▶ **Supplied material**
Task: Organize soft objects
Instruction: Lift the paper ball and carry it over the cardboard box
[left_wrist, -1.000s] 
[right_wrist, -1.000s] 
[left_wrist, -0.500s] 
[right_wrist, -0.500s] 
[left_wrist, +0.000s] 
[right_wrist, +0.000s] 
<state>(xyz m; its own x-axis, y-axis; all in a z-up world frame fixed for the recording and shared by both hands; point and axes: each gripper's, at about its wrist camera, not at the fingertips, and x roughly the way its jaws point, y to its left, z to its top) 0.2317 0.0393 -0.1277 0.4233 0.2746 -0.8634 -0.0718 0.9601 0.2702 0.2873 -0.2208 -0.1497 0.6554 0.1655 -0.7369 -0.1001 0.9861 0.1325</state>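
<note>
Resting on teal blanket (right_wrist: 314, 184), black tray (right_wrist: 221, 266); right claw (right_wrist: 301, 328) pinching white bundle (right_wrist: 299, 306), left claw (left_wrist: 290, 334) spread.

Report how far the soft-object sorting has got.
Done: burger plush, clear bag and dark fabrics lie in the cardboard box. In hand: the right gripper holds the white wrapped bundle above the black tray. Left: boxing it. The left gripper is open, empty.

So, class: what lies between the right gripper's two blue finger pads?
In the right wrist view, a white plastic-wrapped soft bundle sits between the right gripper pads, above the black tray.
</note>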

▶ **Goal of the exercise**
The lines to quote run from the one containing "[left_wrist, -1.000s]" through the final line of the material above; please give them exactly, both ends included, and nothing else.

▶ **Response**
[left_wrist, -1.000s] 
[right_wrist, -1.000s] 
[left_wrist, -0.500s] 
[right_wrist, -0.500s] 
[left_wrist, +0.000s] 
[right_wrist, +0.000s] 
<state>(xyz m; its own x-axis, y-axis; all in a z-up world frame fixed for the recording and shared by both hands; point and axes: each gripper's, at about its wrist camera, not at the fingertips, and x roughly the way its jaws point, y to its left, z to its top) 0.2317 0.0393 -0.1277 0.4233 0.2746 -0.8634 -0.0718 0.9601 0.2702 0.2873 -0.2208 -0.1497 0.6554 0.1655 -0.7369 -0.1001 0.9861 0.1325</state>
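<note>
Resting on teal blanket (right_wrist: 314, 184), black tray (right_wrist: 221, 266); right claw (right_wrist: 301, 328) pinching white bundle (right_wrist: 299, 306), left claw (left_wrist: 290, 334) spread.

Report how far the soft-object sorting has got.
Done: burger plush, clear bag and dark fabrics lie in the cardboard box. In hand: the right gripper holds the white wrapped bundle above the black tray. Left: boxing it. The left gripper is open, empty.

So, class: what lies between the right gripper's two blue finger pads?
In the right wrist view, a white plastic-wrapped soft bundle sits between the right gripper pads, above the black tray.
</note>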

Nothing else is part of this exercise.